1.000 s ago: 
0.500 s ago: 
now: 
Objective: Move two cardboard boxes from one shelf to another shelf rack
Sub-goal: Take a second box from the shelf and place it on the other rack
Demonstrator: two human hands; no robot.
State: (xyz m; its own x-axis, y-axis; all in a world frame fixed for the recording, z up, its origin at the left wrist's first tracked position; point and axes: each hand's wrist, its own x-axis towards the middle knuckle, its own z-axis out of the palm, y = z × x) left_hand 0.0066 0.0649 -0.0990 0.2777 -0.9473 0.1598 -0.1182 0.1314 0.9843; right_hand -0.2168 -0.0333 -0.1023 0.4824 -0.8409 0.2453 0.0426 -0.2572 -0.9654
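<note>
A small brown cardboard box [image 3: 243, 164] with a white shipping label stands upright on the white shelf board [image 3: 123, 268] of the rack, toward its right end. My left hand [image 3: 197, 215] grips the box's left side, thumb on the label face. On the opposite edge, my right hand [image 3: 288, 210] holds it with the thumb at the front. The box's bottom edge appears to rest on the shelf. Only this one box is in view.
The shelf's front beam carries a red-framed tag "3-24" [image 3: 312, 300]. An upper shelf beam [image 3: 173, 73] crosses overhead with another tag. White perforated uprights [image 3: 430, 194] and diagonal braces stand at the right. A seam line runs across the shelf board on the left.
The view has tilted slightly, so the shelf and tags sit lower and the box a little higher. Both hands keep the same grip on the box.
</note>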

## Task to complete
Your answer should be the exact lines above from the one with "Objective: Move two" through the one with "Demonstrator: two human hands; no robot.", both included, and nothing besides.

## Written reply
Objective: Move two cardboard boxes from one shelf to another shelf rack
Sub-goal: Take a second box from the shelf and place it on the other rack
Demonstrator: two human hands; no robot.

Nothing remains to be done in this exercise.